## Description of the task
From the first line to the last, copy the material exactly.

## Given information
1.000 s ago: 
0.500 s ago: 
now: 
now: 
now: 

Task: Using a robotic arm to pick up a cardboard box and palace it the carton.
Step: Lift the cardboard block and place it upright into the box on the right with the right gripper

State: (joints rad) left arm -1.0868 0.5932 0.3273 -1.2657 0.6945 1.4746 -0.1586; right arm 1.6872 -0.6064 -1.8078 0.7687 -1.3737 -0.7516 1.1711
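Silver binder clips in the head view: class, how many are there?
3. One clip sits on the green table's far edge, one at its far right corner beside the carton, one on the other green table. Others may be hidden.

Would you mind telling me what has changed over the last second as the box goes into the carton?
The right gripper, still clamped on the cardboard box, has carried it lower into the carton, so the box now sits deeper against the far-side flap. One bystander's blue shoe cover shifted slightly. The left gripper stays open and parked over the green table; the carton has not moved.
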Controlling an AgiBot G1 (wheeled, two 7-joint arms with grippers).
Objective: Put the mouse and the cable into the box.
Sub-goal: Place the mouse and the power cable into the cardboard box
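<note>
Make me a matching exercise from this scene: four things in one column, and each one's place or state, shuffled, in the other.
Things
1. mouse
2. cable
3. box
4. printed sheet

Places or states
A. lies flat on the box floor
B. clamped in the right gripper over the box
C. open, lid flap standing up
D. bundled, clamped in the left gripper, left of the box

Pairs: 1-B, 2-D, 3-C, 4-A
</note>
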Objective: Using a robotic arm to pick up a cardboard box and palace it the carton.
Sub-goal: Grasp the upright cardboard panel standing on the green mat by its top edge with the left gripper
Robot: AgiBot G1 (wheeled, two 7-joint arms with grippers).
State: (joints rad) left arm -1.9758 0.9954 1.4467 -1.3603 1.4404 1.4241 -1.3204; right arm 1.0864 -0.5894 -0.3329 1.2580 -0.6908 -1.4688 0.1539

## Response for this exercise
1.000 s ago: 
0.500 s ago: 
now: 
now: 
now: 

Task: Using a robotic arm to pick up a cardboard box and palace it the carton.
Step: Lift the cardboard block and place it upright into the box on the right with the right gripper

State: (joints rad) left arm -1.0868 0.5932 0.3273 -1.2657 0.6945 1.4746 -0.1586; right arm 1.6872 -0.6064 -1.8078 0.7687 -1.3737 -0.7516 1.1711
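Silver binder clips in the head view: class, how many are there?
3. One clip sits on the green table's far edge, one at its far right corner beside the carton, one on the other green table. Others may be hidden.

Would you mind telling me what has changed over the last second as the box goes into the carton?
The right gripper, still clamped on the cardboard box, has carried it lower into the carton, so the box now sits deeper against the far-side flap. One bystander's blue shoe cover shifted slightly. The left gripper stays open and parked over the green table; the carton has not moved.
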Controlling an AgiBot G1 (wheeled, two 7-joint arms with grippers).
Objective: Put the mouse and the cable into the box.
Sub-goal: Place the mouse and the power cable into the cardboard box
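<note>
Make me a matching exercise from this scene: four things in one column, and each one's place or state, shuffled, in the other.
Things
1. mouse
2. cable
3. box
4. printed sheet

Places or states
A. lies flat on the box floor
B. clamped in the right gripper over the box
C. open, lid flap standing up
D. bundled, clamped in the left gripper, left of the box

Pairs: 1-B, 2-D, 3-C, 4-A
</note>
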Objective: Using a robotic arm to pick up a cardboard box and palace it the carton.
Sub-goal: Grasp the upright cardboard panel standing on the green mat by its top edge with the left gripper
Robot: AgiBot G1 (wheeled, two 7-joint arms with grippers).
State: (joints rad) left arm -1.9758 0.9954 1.4467 -1.3603 1.4404 1.4241 -1.3204; right arm 1.0864 -0.5894 -0.3329 1.2580 -0.6908 -1.4688 0.1539

There's no more to the answer.